- _What to produce_:
All of the data below should be printed again word for word, pictures excluded.

[[ Data below, beginning ]]

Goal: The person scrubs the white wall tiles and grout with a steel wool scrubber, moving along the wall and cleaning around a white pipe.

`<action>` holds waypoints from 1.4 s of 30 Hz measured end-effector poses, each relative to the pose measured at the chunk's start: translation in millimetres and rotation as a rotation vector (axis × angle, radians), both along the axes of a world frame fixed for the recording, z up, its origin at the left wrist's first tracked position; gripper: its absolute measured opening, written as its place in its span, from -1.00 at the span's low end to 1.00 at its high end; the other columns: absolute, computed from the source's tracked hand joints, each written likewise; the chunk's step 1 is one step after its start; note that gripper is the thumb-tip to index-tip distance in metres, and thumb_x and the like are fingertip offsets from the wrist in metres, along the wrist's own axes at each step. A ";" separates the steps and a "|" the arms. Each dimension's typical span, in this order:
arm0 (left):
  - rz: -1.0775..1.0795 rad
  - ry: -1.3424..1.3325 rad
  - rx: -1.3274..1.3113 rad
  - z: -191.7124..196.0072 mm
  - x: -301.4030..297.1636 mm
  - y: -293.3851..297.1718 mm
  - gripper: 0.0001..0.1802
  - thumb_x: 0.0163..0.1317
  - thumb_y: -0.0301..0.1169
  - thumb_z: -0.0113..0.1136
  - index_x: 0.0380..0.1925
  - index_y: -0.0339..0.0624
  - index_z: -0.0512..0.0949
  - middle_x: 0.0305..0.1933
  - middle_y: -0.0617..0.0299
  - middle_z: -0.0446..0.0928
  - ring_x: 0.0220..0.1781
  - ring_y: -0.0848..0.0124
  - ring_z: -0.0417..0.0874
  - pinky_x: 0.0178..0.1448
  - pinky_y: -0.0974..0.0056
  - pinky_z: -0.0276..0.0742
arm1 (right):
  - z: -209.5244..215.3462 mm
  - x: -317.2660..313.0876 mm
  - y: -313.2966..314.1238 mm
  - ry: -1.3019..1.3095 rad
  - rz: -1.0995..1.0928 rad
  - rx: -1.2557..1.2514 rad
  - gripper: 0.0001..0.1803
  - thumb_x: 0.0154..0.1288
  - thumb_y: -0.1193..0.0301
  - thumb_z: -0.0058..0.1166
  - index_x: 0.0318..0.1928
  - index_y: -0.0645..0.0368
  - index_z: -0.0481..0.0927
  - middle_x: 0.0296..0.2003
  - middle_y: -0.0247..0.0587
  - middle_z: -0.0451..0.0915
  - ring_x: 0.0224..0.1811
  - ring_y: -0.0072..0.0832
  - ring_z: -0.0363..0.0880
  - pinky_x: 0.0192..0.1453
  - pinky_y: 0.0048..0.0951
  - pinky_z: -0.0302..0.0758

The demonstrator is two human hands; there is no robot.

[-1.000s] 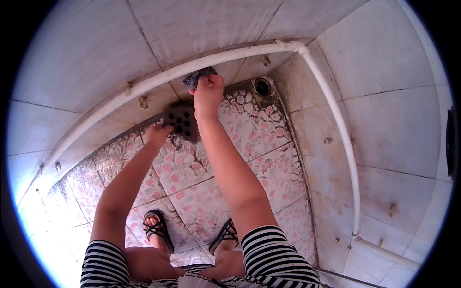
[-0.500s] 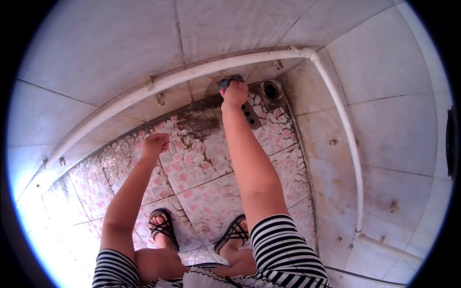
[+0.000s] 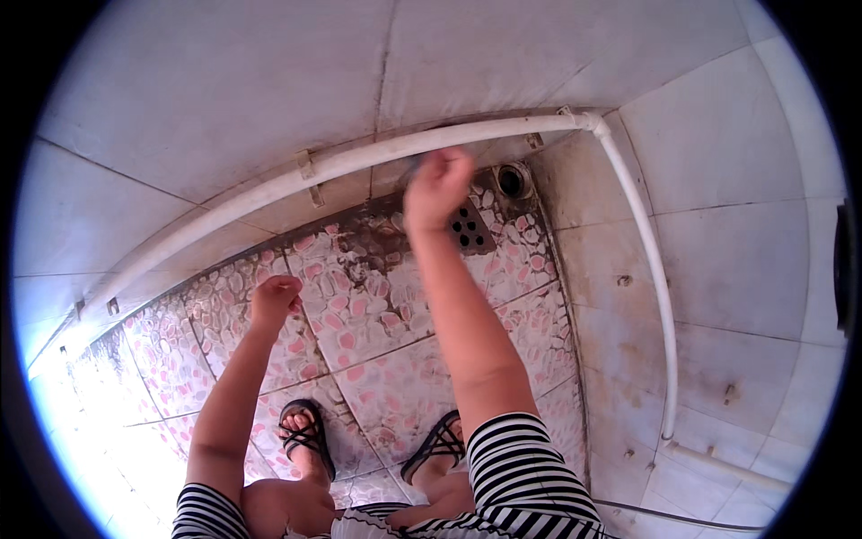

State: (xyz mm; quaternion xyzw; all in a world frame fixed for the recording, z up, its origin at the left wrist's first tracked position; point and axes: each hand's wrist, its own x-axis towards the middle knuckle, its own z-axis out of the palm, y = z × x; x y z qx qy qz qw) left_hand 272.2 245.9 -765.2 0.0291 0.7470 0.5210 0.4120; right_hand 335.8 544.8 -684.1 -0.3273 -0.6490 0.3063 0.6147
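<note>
The right hand (image 3: pixel 437 187) is up by the white pipe (image 3: pixel 359 163), fingers closed around a dark, blurred rag (image 3: pixel 415 165) above the floor drain grate (image 3: pixel 470 226). It looks soft and light, best bunched in the fist. The left hand (image 3: pixel 274 301) hovers loosely curled, empty.

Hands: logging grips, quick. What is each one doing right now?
Left hand: loosely curled, holding nothing.
Right hand: closed on a blurred dark thing, by the white wall pipe.
</note>
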 end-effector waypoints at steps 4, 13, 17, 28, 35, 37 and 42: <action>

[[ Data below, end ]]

- _Written reply_:
Goal: The person scrubs the white wall tiles and grout with a steel wool scrubber, moving along the wall and cleaning around a white pipe.

`<action>` holds waypoints from 1.4 s of 30 Hz measured end-effector poses, each relative to the pose measured at the chunk's start: translation in millimetres and rotation as a rotation vector (axis × angle, radians), both along the axes of a world frame fixed for the recording, z up, its origin at the left wrist's first tracked position; gripper: its absolute measured opening, written as its place in its span, from -1.00 at the span's low end to 1.00 at its high end; the other columns: absolute, computed from the source's tracked hand joints, each written likewise; the chunk's step 1 is one step after its start; note that gripper is the thumb-tip to index-tip distance in metres, and thumb_x and the like are fingertip offsets from the wrist in metres, along the wrist's own axes at each step. A ";" separates the steps and a "|" the arms. Each dimension's typical span, in this order:
arm0 (left):
  - rz: -1.0775..1.0795 rad
  - ry: -1.3424..1.3325 rad
  - rx: -1.3274..1.3113 rad
  - z: -191.7124..196.0072 mm
  - x: -301.4030..297.1636 mm
  - y: -293.3851..297.1718 mm
  - gripper: 0.0001..0.1802
  - thumb_x: 0.0163..0.1317
  - thumb_y: -0.0301..0.1169
  - thumb_z: -0.0113..0.1136
  - index_x: 0.0380..0.1925
  - index_y: -0.0339..0.0624
  - index_z: -0.0512..0.0949
  - middle_x: 0.0305..0.1933
  - middle_y: -0.0617..0.0299
  - middle_z: -0.0446..0.0928
  - ring_x: 0.0220..0.1781
  - ring_y: -0.0848..0.0124
  - ring_z: -0.0417..0.0874
  - pinky_x: 0.0178..0.1448
  - pinky_y: -0.0974..0.0056
  - pinky_z: -0.0276..0.0742
arm1 (right):
  - z: -209.5244..215.3462 mm
  - x: -317.2660..313.0876 mm
  - y: -313.2966..314.1238 mm
  - ry: -1.3019..1.3095 rad
  - rz: -1.0995..1.0928 rad
  - rx: -1.2557..1.2514 rad
  - gripper: 0.0001..0.1803
  - thumb_x: 0.0154..0.1288
  - thumb_y: -0.1193..0.0301
  - thumb_z: -0.0058..0.1166
  - index_x: 0.0318..0.1928
  - index_y: -0.0645..0.0368
  - index_z: -0.0481..0.0927
  - middle_x: 0.0296..0.2003
  - middle_y: -0.0247..0.0587
  - middle_z: -0.0451..0.0915
  - ring_x: 0.0224..0.1811
  - ring_y: -0.0072..0.0832
  - ring_z: -0.0363..0.0880
  - pinky_x: 0.0192..0.1453
  - pinky_y: 0.0048..0.0951
  - pinky_z: -0.0302..0.0758

The demonstrator is two human hands; there is no robot.

[-1.000s] 
[-0.500s] 
[+0.000s] 

State: (xyz mm; quaternion xyzw; all in a world frame fixed for the recording, z up, its origin at the left wrist's first tracked position; point and axes: each hand's wrist, its own x-axis towards the middle knuckle, its own z-axis out of the palm, y = z × x; x y z qx qy qz qw) left_hand 272.2 245.9 -765.2 0.0291 0.7470 0.5210 0.4120; right_hand 335.8 544.8 -684.1 -0.3273 -0.6490 0.3063 0.6147
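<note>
The right hand (image 3: pixel 437 187) is up by the white pipe (image 3: pixel 359 163), fingers closed around a dark, blurred rag (image 3: pixel 415 165) above the floor drain grate (image 3: pixel 470 226). It looks soft and light, best bunched in the fist. The left hand (image 3: pixel 274 301) hovers loosely curled, empty.

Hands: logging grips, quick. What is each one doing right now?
Left hand: loosely curled, holding nothing.
Right hand: closed on a blurred dark thing, by the white wall pipe.
</note>
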 end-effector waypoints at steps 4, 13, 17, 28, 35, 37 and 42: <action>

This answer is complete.